*PROBLEM REQUIREMENTS:*
Extract every line below, verbatim.

*MATERIAL PROVIDED:*
● ● ● ● ●
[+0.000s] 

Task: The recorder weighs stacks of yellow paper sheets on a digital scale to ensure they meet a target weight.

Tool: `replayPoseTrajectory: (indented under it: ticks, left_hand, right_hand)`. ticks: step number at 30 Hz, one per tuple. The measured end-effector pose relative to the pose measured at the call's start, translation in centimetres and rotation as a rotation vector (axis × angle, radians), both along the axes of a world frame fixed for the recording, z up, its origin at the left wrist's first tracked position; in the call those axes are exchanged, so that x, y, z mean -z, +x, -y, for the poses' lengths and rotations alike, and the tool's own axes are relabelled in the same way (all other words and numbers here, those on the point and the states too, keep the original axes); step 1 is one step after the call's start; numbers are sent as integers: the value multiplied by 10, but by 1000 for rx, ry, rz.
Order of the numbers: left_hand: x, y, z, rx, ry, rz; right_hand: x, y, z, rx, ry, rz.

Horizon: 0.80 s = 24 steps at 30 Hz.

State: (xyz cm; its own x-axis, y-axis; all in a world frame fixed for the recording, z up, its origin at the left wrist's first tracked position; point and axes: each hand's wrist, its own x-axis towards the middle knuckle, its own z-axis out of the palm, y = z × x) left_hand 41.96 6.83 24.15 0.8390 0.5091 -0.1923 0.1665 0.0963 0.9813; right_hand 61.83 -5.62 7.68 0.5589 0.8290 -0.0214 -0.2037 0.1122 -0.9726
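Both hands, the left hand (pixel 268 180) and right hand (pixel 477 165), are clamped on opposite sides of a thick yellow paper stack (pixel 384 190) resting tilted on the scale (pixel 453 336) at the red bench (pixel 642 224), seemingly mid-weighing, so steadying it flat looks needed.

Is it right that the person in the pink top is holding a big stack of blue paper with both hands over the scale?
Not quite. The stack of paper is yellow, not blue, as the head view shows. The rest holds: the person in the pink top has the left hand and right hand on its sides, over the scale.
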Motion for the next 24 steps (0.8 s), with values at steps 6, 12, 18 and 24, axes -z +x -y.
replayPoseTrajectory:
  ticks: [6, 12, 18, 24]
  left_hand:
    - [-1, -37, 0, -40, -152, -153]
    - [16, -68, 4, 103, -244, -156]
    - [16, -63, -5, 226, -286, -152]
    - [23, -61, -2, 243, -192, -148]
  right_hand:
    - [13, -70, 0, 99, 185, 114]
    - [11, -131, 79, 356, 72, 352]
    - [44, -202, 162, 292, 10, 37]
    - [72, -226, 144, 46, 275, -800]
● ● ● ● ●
*REPLY TO THE TASK:*
[+0.000s] 

Task: The recorder weighs stacks of yellow paper sheets on a digital scale to ensure they meet a target weight.

Tool: `replayPoseTrajectory: (indented under it: ticks, left_hand, right_hand)`. ticks: step number at 30 Hz, one per tuple. The measured end-effector pose relative to the pose measured at the call's start, translation in centimetres and rotation as a rotation vector (axis × angle, radians), both along the axes of a world frame fixed for the recording, z up, its origin at the left wrist's first tracked position; in the call those axes are exchanged, so that x, y, z mean -z, +x, -y, for the poses' lengths and rotations alike, and the tool's own axes are relabelled in the same way (all other words and numbers here, those on the point and the states too, keep the original axes); step 1 is one step after the call's start; numbers are sent as integers: the value multiplied by 10, but by 1000 for rx, ry, rz.
Order of the numbers: left_hand: x, y, z, rx, ry, rz; right_hand: x, y, z, rx, ry, rz.

Horizon: 0.80 s = 24 steps at 30 Hz.

State: (xyz cm; its own x-axis, y-axis; all in a world frame fixed for the recording, z up, its origin at the left wrist's first tracked position; point and axes: each hand's wrist, its own x-axis towards the middle knuckle, its own z-axis out of the palm, y = z × x) left_hand 41.96 6.83 24.15 0.8390 0.5091 -0.1923 0.1665 0.0963 0.9813; right_hand 61.83 -5.62 7.68 0.5589 0.8290 -0.0214 -0.2037 0.1122 -0.9726
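Both hands, the left hand (pixel 268 180) and right hand (pixel 477 165), are clamped on opposite sides of a thick yellow paper stack (pixel 384 190) resting tilted on the scale (pixel 453 336) at the red bench (pixel 642 224), seemingly mid-weighing, so steadying it flat looks needed.

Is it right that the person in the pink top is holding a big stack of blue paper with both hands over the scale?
Not quite. The stack of paper is yellow, not blue, as the head view shows. The rest holds: the person in the pink top has the left hand and right hand on its sides, over the scale.
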Motion for the next 24 steps (0.8 s), with values at steps 6, 12, 18 and 24, axes -z +x -y.
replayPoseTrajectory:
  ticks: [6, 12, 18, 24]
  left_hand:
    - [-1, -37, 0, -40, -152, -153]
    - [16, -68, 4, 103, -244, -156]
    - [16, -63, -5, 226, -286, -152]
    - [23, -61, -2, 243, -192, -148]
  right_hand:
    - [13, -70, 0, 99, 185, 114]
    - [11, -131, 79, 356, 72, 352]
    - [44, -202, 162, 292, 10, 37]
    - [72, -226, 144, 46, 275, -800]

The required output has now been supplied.